Commit Graph

14 Commits

Author SHA1 Message Date
Jordan Whited
8b58bd6c64 net/batching: implement NodeAttrNeverGSOEqualTail
This NodeCapability works around the UDP GSO bugs introduced by
torvalds/linux@b10b446 (v7.0-rc1). These bugs were later fixed by
torvalds/linux@78effd8 and torvalds/linux@5f17ae0 (v7.1-rc5).
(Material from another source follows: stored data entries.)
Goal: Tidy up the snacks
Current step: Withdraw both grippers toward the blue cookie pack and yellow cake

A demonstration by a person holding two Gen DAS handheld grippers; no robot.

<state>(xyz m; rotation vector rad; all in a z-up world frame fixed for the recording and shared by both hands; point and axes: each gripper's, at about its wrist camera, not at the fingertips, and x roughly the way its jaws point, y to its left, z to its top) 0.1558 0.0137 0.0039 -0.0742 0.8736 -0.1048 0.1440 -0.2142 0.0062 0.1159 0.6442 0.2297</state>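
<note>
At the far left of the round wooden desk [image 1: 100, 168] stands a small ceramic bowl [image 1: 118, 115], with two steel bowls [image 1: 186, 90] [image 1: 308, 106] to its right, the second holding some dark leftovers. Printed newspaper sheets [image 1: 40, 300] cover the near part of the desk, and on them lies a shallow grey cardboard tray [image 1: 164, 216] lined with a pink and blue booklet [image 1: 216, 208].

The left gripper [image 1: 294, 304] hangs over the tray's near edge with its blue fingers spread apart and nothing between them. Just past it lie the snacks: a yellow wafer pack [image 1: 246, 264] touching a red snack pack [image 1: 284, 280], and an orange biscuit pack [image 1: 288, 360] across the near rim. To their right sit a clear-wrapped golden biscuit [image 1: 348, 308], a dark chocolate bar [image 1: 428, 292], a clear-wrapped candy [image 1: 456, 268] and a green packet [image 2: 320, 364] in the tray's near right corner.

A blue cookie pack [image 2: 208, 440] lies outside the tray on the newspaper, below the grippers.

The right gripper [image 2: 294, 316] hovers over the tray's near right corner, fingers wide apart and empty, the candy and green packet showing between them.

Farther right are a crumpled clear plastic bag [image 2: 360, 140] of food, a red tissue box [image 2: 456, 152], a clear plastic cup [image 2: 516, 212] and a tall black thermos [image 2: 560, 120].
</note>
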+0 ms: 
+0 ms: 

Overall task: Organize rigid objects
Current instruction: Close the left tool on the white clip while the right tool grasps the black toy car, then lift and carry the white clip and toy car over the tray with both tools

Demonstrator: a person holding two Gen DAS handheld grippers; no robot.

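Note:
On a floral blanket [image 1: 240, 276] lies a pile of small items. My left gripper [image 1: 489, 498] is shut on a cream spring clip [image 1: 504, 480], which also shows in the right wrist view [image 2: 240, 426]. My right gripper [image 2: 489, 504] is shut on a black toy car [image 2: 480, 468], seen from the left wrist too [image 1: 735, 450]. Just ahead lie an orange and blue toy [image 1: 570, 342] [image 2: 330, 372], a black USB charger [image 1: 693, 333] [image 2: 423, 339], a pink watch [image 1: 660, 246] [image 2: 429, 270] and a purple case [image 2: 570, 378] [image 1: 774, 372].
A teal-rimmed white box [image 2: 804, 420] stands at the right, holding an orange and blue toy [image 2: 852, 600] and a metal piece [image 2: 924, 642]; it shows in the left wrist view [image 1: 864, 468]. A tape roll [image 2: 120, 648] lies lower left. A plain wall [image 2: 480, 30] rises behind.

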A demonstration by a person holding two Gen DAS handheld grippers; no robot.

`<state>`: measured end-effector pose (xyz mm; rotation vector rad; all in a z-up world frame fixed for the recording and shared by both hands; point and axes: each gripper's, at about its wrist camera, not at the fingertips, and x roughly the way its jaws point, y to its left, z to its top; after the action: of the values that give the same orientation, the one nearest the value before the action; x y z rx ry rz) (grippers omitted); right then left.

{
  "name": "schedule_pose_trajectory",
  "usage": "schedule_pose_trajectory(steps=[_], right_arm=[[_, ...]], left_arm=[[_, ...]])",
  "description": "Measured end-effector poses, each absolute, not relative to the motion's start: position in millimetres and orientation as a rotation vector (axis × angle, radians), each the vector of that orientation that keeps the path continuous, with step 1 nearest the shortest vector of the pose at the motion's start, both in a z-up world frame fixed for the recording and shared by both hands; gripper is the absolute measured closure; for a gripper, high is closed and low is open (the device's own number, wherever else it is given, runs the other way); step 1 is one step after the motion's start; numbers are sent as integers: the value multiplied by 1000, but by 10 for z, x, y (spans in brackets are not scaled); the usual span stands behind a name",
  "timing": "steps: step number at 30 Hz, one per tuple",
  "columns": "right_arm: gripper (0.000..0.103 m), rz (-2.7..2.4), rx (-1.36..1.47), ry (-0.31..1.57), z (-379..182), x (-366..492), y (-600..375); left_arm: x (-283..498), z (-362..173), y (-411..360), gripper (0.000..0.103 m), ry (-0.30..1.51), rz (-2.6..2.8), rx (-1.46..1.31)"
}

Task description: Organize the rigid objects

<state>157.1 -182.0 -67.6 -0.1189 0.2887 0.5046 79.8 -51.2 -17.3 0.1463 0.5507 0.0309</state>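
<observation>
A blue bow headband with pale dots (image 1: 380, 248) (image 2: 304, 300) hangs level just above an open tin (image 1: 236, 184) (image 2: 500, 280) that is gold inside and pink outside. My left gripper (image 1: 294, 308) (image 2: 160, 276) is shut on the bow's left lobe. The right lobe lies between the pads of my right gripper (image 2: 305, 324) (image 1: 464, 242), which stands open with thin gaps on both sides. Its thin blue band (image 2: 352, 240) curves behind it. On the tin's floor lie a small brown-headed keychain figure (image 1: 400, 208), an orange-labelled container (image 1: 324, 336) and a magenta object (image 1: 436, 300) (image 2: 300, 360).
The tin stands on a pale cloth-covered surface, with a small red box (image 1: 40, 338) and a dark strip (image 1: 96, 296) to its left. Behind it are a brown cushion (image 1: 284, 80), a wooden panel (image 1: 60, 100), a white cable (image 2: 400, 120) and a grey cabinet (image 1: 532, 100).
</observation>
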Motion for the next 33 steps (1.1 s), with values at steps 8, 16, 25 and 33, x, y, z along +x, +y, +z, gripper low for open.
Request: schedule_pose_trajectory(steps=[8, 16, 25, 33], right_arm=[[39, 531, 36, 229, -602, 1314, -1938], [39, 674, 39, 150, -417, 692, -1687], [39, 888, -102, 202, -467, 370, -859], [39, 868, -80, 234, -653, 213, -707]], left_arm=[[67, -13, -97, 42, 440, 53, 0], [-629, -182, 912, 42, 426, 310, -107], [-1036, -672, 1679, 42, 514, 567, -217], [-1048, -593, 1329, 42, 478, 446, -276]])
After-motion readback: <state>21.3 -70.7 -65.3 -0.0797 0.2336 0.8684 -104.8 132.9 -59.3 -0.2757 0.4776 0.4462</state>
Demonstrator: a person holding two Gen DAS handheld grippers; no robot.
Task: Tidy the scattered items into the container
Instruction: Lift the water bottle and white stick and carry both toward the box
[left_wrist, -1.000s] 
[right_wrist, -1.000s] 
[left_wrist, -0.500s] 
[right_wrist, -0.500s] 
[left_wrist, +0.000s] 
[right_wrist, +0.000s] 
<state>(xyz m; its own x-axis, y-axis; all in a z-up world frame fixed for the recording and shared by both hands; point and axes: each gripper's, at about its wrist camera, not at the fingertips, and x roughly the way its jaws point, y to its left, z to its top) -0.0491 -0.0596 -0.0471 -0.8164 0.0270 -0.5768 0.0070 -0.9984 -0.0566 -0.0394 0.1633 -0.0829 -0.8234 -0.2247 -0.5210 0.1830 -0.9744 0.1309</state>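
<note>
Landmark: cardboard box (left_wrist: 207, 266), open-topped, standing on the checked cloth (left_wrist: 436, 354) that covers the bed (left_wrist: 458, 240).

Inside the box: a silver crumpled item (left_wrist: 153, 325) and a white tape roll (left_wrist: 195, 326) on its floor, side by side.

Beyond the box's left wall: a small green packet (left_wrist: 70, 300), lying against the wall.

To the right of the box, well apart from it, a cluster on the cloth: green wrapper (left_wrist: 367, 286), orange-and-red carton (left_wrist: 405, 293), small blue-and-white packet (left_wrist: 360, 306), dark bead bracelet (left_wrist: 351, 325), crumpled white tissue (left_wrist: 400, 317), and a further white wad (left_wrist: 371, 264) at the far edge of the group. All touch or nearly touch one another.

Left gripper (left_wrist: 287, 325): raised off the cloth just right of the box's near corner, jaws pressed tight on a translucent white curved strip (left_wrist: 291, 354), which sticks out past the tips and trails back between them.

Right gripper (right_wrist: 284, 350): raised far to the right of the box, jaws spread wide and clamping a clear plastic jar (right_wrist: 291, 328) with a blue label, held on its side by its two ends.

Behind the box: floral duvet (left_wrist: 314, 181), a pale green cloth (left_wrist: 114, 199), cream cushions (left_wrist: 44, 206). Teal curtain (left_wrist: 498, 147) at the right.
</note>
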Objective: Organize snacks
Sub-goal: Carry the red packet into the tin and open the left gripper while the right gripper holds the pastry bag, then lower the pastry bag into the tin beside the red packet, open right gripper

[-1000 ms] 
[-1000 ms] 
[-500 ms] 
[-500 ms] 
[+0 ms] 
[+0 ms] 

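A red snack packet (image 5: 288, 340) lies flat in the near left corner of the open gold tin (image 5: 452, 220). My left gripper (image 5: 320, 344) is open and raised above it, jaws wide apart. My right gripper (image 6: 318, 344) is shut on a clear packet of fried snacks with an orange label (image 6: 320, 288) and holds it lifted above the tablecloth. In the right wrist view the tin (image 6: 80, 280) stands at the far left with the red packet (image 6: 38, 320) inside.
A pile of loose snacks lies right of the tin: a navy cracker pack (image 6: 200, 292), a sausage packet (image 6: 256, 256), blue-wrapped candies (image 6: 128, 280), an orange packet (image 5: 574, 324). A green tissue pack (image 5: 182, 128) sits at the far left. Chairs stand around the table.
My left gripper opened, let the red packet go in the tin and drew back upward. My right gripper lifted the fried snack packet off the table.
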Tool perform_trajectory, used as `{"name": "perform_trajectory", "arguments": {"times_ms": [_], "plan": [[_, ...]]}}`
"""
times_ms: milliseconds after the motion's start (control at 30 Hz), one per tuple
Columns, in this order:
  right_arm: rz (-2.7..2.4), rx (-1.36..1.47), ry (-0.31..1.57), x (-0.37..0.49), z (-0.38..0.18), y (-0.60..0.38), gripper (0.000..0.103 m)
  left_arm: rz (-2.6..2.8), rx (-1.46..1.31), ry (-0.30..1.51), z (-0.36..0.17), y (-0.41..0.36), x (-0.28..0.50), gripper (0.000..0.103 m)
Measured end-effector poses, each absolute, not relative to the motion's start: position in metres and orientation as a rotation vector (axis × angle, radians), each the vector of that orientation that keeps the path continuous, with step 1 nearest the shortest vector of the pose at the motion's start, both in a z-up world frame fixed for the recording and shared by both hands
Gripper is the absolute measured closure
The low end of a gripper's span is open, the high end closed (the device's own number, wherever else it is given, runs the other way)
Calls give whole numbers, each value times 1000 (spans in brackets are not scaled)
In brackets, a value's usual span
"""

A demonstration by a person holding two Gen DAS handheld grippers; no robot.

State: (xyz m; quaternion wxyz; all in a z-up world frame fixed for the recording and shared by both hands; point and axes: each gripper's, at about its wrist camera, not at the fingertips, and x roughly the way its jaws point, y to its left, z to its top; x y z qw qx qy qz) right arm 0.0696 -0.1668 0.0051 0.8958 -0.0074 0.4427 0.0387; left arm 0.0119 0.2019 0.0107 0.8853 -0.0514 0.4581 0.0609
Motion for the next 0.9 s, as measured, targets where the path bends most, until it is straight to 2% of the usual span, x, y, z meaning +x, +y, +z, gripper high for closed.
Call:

These
Linux kernel bugs cause mangled UDP headers and UDP checksums, resulting
in high levels of packet loss.

The aforementioned bugs have already made their way downstream into
various distros, e.g. Ubuntu 26.04 LTS. Impacted users are now dealing
with poor UDP performance in tailscaled, and in any other software that
makes use of UDP GSO.

Not all users of the affected kernels are impacted as the relevant
kernel code path sits between kernel and netdev driver, and behaviors
vary by driver/device capability.

We cannot detect impact at runtime, as this would require gathering all
netdevs, and performing loopback tests. This is invasive and in many
cases impossible.

So, we are left to choose between disabling UDP GSO for all users on
affected kernels, whether they experience real impact or not, or try
and work around the bugs. Disabling UDP GSO for a user that is not
impacted can cut max throughput in half, and consume more CPU cycles.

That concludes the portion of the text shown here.